Given records>
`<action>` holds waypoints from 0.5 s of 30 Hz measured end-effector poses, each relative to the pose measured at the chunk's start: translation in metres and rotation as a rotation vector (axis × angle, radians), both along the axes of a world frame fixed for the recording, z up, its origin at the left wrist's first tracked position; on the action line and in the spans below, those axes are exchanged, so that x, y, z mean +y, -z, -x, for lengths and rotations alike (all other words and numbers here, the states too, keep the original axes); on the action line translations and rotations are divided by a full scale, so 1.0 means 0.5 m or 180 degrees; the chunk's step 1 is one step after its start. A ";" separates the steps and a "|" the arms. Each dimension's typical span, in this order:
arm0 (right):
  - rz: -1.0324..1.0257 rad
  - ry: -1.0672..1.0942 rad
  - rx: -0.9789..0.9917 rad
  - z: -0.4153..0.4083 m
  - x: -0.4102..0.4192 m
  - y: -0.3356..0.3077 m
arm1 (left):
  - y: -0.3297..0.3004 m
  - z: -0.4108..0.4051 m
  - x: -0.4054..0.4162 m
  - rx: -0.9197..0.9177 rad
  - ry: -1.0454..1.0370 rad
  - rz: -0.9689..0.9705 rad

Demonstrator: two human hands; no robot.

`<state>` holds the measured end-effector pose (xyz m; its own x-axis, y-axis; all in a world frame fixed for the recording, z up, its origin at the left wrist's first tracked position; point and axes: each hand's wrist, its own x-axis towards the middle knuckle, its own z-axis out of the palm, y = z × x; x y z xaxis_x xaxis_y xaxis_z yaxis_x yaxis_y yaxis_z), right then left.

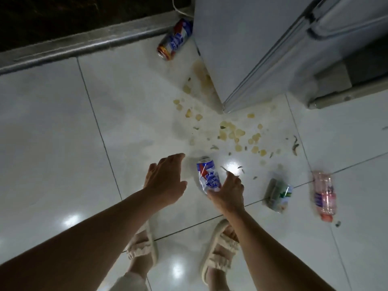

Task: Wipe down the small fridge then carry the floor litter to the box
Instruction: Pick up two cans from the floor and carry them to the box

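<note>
A crushed blue, white and red can (206, 177) lies tilted over the white floor tiles in front of me. My right hand (228, 194) grips its near end, thumb on the left and fingers along the right side. My left hand (165, 179) hovers just left of the can, fingers apart and holding nothing. The small grey fridge (252, 49) stands at the upper right. A second can of the same kind (175, 39) lies against the fridge's left side. A green can (278, 195) and a pink plastic bottle (324, 195) lie to the right.
Several crisps and small scraps (231, 133) are scattered with a stain around the fridge's front corner. A raised metal sill (84, 43) runs along the far left. My feet in cream sandals (218, 248) stand just behind the hands.
</note>
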<state>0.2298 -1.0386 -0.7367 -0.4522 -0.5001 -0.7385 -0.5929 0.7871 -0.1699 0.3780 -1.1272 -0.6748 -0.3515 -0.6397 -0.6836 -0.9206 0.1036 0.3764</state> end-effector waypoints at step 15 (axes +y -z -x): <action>-0.0174 -0.0153 0.0662 -0.041 0.051 0.370 | 0.336 -0.030 0.028 -0.0089 0.0210 -0.0098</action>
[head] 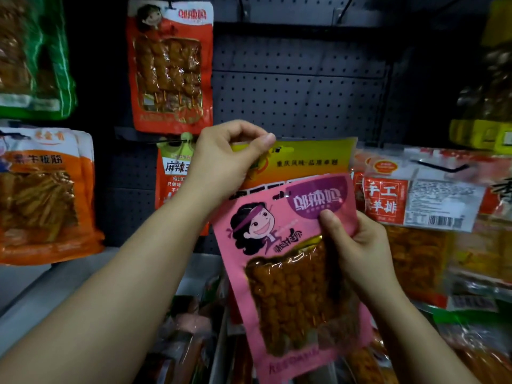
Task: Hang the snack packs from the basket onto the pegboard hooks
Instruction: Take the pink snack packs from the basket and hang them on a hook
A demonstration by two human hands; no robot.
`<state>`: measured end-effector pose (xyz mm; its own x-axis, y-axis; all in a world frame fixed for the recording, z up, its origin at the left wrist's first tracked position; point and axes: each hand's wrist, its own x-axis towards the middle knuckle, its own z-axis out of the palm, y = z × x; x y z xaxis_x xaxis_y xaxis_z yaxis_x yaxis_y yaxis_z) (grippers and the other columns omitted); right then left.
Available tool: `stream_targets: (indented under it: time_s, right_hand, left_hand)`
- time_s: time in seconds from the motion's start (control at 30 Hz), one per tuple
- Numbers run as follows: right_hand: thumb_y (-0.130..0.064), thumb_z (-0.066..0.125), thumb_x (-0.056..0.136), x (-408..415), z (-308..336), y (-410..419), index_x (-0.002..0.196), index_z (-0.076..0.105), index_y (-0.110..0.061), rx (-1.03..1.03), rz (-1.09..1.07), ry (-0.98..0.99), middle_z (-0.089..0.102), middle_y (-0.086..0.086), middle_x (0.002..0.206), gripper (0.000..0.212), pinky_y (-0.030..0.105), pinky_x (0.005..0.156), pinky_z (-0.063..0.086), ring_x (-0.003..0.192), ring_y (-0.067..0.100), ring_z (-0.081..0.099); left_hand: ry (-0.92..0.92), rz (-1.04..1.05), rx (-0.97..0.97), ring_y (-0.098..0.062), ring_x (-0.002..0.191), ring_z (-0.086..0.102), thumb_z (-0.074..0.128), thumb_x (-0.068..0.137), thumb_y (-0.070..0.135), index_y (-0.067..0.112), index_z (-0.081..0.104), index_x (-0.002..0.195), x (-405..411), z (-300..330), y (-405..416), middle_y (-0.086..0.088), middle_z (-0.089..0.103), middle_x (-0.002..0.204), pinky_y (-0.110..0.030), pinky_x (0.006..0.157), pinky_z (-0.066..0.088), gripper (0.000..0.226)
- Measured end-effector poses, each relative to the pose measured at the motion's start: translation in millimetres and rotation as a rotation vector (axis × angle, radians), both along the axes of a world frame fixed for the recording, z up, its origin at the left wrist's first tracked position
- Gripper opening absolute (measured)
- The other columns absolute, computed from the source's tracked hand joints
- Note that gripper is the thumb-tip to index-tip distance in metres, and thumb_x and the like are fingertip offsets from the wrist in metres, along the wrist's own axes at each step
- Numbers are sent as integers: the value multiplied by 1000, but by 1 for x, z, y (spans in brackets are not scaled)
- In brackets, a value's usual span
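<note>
Left hand (227, 162) pinching yellow pack (310, 159) top, frame centre; right hand (357, 250) gripping pink pack (291, 270) below. Best: find yellow's hang hole, thread squarely onto a free hook (345, 9), upper right.

My feed is dim overall, with heavy falloff toward the far pegboard (299, 87), which reads nearly black at its top and left margins. What light there is falls from near me onto the forearms and both hands, which are the brightest things in view. The pink snack pack (291, 261) is fairly sharp, and its clear window throws small specular glints. I see similar glare streaks on the red pack (169, 65) hanging far left. The right edge is smeared and soft: the yellow pack (487, 87) there is blurred beyond reading. Wide-angle stretch bends the packs at both side edges.
</note>
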<state>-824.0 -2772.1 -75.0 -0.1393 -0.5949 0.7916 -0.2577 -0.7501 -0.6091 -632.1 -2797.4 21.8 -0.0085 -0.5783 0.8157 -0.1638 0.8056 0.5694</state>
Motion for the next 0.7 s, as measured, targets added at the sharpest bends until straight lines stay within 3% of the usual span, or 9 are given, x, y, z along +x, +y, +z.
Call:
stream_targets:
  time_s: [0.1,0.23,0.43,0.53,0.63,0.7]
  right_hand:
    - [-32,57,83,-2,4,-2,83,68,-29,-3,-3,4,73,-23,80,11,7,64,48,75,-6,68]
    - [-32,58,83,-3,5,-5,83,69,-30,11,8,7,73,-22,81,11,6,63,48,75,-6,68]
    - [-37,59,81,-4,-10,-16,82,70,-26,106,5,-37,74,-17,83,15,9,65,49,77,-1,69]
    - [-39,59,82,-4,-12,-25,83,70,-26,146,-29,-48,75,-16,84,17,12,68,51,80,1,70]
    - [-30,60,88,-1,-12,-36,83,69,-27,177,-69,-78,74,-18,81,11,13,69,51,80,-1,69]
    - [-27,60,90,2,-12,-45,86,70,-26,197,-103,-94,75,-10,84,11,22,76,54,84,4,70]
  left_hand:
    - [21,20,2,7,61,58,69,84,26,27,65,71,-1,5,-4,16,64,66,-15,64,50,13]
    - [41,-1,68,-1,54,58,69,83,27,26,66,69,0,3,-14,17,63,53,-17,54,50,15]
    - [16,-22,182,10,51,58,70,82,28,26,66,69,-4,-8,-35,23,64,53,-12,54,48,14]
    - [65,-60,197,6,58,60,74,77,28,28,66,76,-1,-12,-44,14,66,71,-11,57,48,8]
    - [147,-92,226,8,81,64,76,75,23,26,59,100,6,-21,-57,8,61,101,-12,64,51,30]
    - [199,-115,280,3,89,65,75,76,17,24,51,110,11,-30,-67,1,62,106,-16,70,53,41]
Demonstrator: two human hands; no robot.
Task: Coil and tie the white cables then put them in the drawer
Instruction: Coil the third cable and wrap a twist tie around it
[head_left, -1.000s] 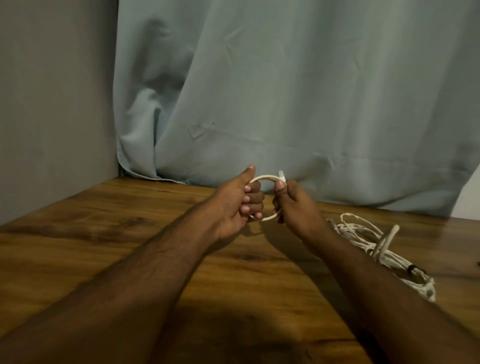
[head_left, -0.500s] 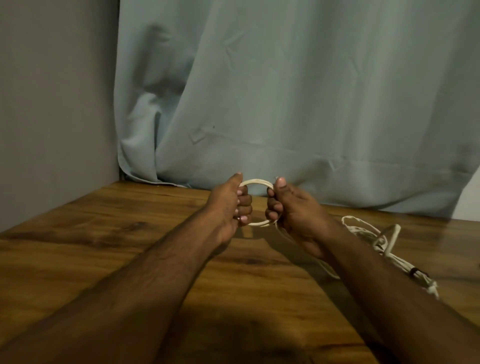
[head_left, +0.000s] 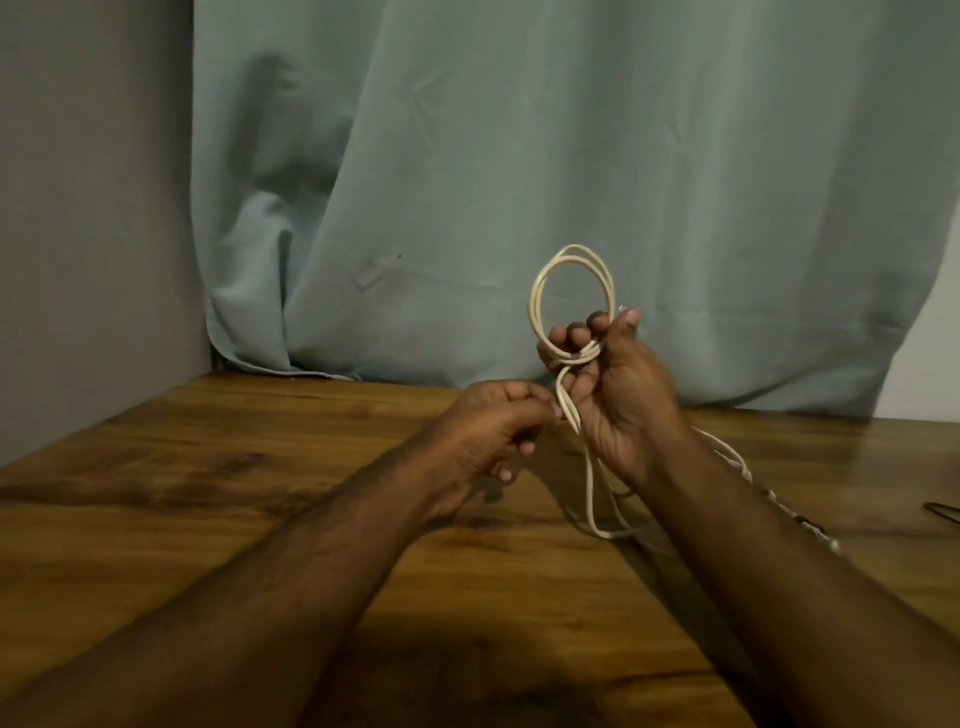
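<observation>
A white cable (head_left: 536, 301) forms a small upright coil of two or three loops above the wooden table (head_left: 260, 499). My right hand (head_left: 618, 395) grips the bottom of that coil, raised above the table. Loose strands hang from it down to the tabletop. My left hand (head_left: 488, 431) is lower and to the left, its fingertips pinching the hanging strand just under the coil. More white cable (head_left: 732, 457) lies on the table behind my right forearm, mostly hidden by it. No drawer is in view.
A pale blue curtain (head_left: 519, 182) hangs along the table's back edge. A grey wall (head_left: 93, 208) closes the left side. A dark thin object (head_left: 943, 512) lies at the right edge of the table.
The coil was held low between both hands. Now my right hand has lifted it upright with more loops, and my left hand has dropped to the hanging strand.
</observation>
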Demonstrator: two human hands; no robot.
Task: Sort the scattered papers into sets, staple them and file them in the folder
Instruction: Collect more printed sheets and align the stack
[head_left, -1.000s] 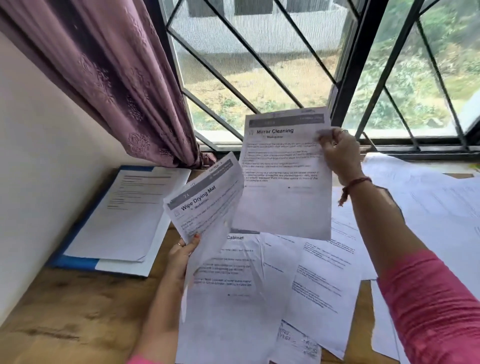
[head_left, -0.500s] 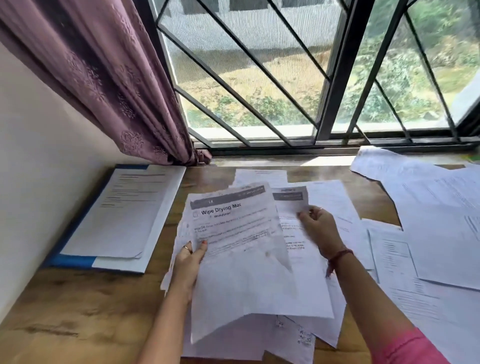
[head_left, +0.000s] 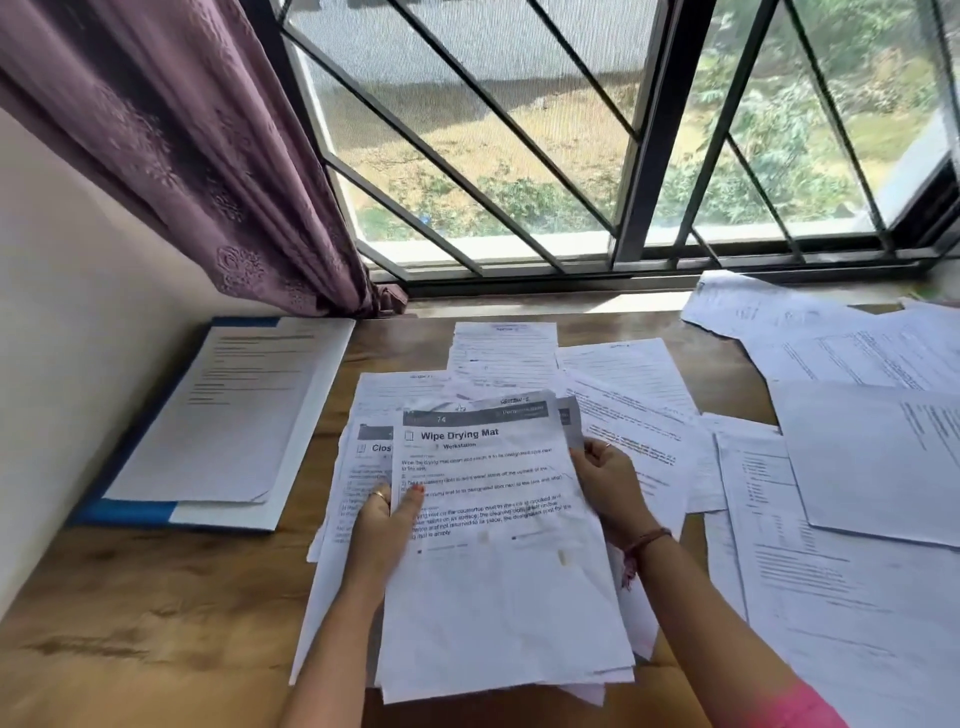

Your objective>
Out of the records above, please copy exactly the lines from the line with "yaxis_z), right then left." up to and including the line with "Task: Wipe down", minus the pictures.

Answer>
`<state>` holds the measured end-effector pose (xyz m; its own x-axis, y-axis; all in a world frame fixed for the recording, z up, its origin at the left wrist's first tracked position; point and axes: each hand's wrist, its own x-axis towards the middle knuckle, its own z-axis out of the palm, y = z × x; x y z xaxis_x xaxis_y xaxis_z yaxis_x yaxis_y yaxis_z), right then left.


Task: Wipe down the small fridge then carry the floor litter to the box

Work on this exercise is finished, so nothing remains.